Des altérations touchant les centrosomes, le fuseau mitotique constitué de deux types principaux de microtubules originant du centrosome (les microtubules kinétochoriens et les microtubules polaires [Kierszenbaum, 2002]), les kinétochores, ainsi que les protéines régulant le point de contrôle de la phase M, sont tous susceptibles d’entraîner la formation de MN. Par ailleurs, des anomalies présentes lors de la formation de l’enveloppe nucléaire à la télophase, pourraient aussi induire l’isolement d’un ou de plusieurs chromosomes entiers et donc conduire à la formation d’un MN [Iarmarcovai et al, 2007c]. Toutes ces anomalies de répartition des chromosomes entraînent une aneuploïdie des cellules-filles qui auront, soit perdu, soit gagné un ou des chromosomes. Les cellules anormales ainsi produites pourront éventuellement participer au processus de transformation néoplasique.

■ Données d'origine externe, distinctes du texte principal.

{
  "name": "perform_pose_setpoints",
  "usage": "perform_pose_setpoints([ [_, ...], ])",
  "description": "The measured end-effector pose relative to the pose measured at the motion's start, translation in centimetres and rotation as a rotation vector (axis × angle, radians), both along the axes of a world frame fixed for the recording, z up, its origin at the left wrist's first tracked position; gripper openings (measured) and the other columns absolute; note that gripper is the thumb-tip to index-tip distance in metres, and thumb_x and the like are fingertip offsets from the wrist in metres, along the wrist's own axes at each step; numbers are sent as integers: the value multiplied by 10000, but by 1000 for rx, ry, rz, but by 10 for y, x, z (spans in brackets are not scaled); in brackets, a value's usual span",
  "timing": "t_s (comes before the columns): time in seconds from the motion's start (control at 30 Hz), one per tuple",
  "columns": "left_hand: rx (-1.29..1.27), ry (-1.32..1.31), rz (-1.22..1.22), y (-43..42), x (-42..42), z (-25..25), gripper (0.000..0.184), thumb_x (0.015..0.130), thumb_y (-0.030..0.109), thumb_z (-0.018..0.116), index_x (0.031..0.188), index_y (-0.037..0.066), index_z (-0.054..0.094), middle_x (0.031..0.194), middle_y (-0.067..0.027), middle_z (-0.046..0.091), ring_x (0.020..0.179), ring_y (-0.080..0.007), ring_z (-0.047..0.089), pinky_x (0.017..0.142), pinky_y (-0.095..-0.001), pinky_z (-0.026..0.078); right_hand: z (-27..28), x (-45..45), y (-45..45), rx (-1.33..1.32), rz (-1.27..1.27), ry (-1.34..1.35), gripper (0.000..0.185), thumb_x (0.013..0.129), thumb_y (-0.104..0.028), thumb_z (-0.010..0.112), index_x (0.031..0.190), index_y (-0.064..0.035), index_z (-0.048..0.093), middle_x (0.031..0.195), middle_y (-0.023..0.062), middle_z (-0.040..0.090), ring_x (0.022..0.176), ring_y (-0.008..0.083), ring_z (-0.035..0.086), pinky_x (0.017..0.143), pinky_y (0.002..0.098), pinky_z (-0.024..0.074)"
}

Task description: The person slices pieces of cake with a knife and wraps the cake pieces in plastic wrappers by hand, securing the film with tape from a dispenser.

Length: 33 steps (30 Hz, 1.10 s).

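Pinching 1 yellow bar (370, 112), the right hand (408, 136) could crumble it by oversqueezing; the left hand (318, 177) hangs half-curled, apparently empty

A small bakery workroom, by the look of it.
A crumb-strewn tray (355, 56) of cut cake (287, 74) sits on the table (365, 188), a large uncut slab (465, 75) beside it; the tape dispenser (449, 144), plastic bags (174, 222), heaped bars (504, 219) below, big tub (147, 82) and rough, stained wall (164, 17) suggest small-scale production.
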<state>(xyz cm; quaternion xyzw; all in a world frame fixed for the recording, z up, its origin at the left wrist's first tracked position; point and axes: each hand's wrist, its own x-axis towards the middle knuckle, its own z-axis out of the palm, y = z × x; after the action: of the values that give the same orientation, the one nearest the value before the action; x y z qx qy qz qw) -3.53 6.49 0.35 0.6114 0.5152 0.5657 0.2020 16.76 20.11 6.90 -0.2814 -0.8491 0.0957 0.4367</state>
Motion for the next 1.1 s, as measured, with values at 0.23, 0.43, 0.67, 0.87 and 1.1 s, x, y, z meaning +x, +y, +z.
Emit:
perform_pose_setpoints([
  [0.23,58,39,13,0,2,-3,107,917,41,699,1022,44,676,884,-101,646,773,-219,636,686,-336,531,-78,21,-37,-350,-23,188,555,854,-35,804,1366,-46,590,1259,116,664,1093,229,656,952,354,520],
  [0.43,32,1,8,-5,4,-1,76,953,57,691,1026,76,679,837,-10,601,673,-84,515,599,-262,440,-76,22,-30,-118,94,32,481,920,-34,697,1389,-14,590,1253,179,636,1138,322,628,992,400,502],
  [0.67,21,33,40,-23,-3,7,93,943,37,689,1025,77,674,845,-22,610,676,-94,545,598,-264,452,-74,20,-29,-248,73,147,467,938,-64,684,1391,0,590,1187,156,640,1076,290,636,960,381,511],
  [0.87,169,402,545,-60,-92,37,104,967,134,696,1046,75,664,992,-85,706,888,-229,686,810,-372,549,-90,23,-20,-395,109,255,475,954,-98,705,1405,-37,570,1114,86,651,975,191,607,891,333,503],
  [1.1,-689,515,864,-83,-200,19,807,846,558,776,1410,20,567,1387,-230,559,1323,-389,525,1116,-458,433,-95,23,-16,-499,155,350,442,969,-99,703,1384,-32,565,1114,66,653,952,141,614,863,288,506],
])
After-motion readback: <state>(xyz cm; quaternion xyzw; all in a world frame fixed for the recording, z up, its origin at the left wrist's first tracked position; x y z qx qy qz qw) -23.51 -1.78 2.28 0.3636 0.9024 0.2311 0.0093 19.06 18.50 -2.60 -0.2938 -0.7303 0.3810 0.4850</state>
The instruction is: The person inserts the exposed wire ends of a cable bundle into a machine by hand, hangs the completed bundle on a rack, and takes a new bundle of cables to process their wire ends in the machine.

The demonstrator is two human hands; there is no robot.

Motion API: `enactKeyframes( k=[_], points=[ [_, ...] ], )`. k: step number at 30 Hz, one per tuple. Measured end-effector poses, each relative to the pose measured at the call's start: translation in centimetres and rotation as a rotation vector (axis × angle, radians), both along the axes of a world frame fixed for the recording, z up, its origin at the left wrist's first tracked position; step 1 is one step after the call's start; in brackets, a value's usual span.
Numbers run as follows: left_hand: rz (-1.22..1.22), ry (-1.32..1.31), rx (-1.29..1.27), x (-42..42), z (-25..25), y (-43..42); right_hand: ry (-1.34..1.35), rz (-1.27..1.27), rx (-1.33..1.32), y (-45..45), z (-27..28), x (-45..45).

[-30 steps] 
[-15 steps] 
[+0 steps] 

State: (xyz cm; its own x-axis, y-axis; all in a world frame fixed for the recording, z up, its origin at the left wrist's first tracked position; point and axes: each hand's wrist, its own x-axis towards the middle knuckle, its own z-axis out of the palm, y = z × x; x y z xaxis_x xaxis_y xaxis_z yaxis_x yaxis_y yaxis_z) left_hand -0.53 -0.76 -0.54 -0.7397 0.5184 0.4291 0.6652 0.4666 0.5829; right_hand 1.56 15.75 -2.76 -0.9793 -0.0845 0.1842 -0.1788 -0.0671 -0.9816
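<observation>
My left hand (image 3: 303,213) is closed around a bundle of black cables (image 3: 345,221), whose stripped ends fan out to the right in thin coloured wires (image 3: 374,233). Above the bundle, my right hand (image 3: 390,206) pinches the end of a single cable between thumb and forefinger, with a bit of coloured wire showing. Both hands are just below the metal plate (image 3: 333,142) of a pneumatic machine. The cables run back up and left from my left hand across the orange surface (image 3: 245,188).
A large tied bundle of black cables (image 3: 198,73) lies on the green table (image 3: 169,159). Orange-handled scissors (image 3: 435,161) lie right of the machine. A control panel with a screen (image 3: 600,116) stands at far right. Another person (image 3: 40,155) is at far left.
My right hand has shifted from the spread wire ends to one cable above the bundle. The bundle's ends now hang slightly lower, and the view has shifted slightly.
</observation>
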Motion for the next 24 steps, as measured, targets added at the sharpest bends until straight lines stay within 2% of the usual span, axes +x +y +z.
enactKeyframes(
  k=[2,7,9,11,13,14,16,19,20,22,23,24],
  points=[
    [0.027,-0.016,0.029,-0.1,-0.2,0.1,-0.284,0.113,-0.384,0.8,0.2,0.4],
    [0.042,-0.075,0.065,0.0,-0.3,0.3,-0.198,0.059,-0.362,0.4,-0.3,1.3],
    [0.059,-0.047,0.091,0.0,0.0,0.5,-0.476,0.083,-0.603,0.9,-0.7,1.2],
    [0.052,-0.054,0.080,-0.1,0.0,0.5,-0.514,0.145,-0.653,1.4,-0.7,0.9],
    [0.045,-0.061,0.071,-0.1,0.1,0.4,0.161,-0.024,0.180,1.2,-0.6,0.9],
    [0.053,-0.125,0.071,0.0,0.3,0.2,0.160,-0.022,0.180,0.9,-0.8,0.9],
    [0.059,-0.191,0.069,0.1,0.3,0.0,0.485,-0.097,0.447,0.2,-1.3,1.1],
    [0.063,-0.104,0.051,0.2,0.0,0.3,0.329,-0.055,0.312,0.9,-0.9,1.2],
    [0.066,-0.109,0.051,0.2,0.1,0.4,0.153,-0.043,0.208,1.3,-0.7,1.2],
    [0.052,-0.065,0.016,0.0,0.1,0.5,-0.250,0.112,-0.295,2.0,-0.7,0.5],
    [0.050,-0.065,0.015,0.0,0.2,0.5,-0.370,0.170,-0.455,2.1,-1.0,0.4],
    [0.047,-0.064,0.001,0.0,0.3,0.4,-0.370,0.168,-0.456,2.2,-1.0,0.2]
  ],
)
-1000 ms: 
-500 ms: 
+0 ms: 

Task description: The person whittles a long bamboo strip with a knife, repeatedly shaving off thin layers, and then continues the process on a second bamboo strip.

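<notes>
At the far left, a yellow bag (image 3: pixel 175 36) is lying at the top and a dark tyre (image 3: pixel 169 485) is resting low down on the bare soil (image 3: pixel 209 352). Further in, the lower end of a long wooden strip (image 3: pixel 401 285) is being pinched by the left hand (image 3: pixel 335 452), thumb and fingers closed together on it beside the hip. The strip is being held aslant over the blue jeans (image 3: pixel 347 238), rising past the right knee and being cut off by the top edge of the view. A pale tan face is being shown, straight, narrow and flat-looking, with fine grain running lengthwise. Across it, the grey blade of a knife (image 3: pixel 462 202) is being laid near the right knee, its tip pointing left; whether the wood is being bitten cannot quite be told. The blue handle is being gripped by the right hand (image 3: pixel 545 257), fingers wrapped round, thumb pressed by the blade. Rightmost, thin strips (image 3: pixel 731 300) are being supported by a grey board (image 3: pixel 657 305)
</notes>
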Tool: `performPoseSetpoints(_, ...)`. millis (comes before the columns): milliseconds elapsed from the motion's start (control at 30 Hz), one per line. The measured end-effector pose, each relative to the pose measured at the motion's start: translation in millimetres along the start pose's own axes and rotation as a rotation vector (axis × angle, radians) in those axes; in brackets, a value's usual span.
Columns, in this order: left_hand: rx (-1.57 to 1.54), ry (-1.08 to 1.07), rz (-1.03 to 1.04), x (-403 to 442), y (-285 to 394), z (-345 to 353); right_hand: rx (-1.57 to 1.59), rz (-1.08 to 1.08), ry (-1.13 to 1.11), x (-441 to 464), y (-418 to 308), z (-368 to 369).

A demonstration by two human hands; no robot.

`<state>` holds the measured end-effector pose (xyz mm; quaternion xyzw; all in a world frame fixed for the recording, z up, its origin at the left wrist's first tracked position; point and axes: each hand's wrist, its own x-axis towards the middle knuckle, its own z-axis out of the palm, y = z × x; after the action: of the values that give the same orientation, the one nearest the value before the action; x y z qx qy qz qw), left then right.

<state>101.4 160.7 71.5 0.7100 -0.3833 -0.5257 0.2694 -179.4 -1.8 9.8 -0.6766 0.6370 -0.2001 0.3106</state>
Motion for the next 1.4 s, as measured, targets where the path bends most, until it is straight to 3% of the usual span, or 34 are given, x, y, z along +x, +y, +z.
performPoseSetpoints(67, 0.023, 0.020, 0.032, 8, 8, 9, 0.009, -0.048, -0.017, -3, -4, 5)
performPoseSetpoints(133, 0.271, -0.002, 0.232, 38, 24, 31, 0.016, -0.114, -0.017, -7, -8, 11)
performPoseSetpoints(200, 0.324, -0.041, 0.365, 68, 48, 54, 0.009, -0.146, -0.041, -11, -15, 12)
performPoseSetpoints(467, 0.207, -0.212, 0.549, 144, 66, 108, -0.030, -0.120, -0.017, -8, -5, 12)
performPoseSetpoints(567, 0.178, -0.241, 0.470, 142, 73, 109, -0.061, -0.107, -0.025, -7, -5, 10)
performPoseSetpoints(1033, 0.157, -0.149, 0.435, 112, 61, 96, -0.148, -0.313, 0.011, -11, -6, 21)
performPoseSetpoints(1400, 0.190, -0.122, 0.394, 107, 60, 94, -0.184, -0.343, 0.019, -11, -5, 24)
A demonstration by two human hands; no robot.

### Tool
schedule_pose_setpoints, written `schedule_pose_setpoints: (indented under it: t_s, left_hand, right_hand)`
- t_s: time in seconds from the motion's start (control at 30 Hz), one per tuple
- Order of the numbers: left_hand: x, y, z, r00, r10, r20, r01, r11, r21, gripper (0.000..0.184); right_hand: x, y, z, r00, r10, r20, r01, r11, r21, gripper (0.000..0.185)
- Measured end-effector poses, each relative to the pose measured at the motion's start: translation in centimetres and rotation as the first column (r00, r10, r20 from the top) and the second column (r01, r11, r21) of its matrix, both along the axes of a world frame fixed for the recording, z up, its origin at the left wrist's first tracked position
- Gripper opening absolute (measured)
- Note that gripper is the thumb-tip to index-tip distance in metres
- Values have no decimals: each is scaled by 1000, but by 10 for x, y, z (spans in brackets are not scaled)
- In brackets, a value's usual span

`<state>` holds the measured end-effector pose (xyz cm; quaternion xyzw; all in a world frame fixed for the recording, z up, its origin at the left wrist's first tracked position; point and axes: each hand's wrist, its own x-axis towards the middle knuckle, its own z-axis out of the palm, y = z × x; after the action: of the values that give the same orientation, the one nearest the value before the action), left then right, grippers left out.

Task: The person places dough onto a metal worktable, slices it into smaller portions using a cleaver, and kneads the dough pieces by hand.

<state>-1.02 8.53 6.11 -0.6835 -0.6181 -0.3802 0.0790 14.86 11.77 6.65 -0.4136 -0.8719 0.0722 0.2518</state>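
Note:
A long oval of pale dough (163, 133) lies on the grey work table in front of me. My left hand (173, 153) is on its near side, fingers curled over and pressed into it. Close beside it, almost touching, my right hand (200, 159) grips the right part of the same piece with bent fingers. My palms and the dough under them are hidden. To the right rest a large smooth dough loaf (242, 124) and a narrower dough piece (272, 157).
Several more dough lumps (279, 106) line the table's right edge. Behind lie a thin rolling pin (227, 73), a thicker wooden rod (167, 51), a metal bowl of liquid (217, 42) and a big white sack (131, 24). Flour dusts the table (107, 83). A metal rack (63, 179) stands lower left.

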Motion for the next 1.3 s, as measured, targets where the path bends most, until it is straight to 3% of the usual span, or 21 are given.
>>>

1.3.2.3 La distinction par FISH entre les effets clastogène et aneugène en utilisant les MN

La technique de FISH associée au test des MN en utilisant une sonde qui reconnaît tous les centromères des chromosomes humains, la sonde pancentromérique, permet de détecter la présence de centromères dans les MN. Cette technique de FISH sera détaillée ultérieurement dans le chapitre 2 : Matériel et Méthodes, section 2.5, page 84. En utilisant cette sonde, il est possible de faire la distinction entre les agents clastogènes (fragments chromosomiques ne contenant pas de centromères : MN C-) et aneugènes (chromosomes contenant des centromères : MN C+). Cette distinction a été réalisée sur des MN pour la première fois en 1989, en utilisant des anticorps anti-kinétochores, qui ciblent les protéines associées aux centromères [Fenech et Morley, 1989], alors que l'utilisation de la première sonde pancentromérique a été réalisée en 1990 par l’équipe de Becker et al. Les agents clastogènes induisent surtout des MN formés suite à des cassures chromosomiques provoquant la formation de fragments acentriques, qui, faute de centromères, ne peuvent pas

s’attacher au fuseau mitotique pour migrer. Par contre, les MN induits par des agents aneugènes peuvent contenir des chromosomes entiers ou partiels avec centromères. Jusqu'en 2006, le contenu des MN était divisé en deux catégories, MN sans centromères (MN C-), MN avec centromères (MN C+), date à laquelle Iarmarcovai et al. [2006] suggèrent d'introduire deux nouvelles catégories : MN ayant un ou deux centromères (MN C1-2+) et MN avec trois centromères et plus (MN C3++). Cette nouvelle subdivision est effectuée au cours d’une nouvelle analyse des données obtenues lors de leurs études antérieures chez des travailleurs de l'industrie de la sidérurgie [Iarmarcovai et al, 2007a]. Depuis, aucune nouvelle étude n'a été publiée en utilisant cette subdivision.